A model for catalytically active zinc(II) ion in liver alcohol dehydrogenase: A novel "hydride transfer" reaction catalyzed by zinc(II)-macrocyclic polyamine complexes

Article abstract of DOI:10.1021/ja00052a007

The role of Zn^II ion at the active center of liver alcohol dehydrogenase has been well-defined for the first time by the comparative studies of Zn^II[12]aneN₃, 1 ([12]aneN₃ = 1,5,9-triazacyclododecane, L₁), Zn^II[12]aneN₄, 2 ([12]aneN₄ = 1,4,7,10-tetraazacyclododecane, L₂), Zn^II[14]aneN₄, 3 ([14]aneN₄ = 1,4,8,11-tetraazacyclotetradecane, L₃), and free Zn^II salts, 4. Variations in Zn^II acidity and coordination environment in these complexes result in varying degrees of catalytic activity in the reduction of p-nitrobenzaldehyde (9) and an NAD⁺ model compound (18) with alcohols as the "hydride" sources (e.g., 2-PrOH) to p-nitrobenzyl alcohol (10) and the corresponding NADH model compounds (19 and 20), respectively.
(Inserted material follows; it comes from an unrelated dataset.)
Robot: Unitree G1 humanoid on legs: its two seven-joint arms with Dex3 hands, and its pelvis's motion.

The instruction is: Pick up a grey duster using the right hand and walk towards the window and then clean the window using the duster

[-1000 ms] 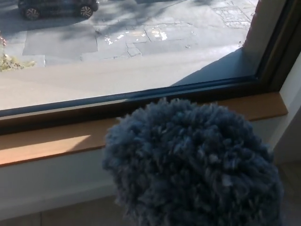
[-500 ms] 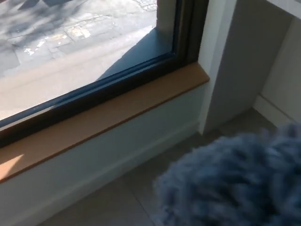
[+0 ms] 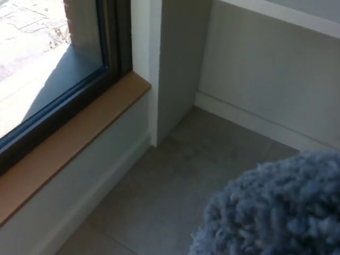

Among Zn^II species tested, the Zn^II complex of macrocyclic triamine [12]aneN₃, 5 (L₁Zn^II-OH)₃·(TfO) ₃·TfOH (TfO = CF₃SO₃^-), was by far the most effective catalyst: 10 was obtained from 9 in 7820% yield (based on the concentration of Zn^II) in the presence of 5 (0.8 mol %) in refluxing 2-PrOH for 24 h. The Zn^II complex 5, also promotes the "hydride transfer" from 2-PrOH to an NAD⁺ model compound, N-benzylnicotinamide chloride (18), to yield the 1,4-adduct, N-benzyl-1,4-dihydronicotinamide (19), almost exclusively. It is concluded, from the comparison of 5 with other Zn^II complexes of [12]aneN₄ and [14]aneN₄, that the most acidic and coordinatively least saturated Zn^II in L₁ catalytically generates zinc(II)-alkoxide complex to facilitate the hydride transfer to the hydride acceptor on the Zn^II coordination sphere. The present study provides the first chemical model illustrating the significance of the Zn^II acidity and the steric requirement around Zn^II coordination sphere in the hydride transfer reaction (from alcohol) catalyzed by Zn^II-containing alcohol dehydrogenases (ADH).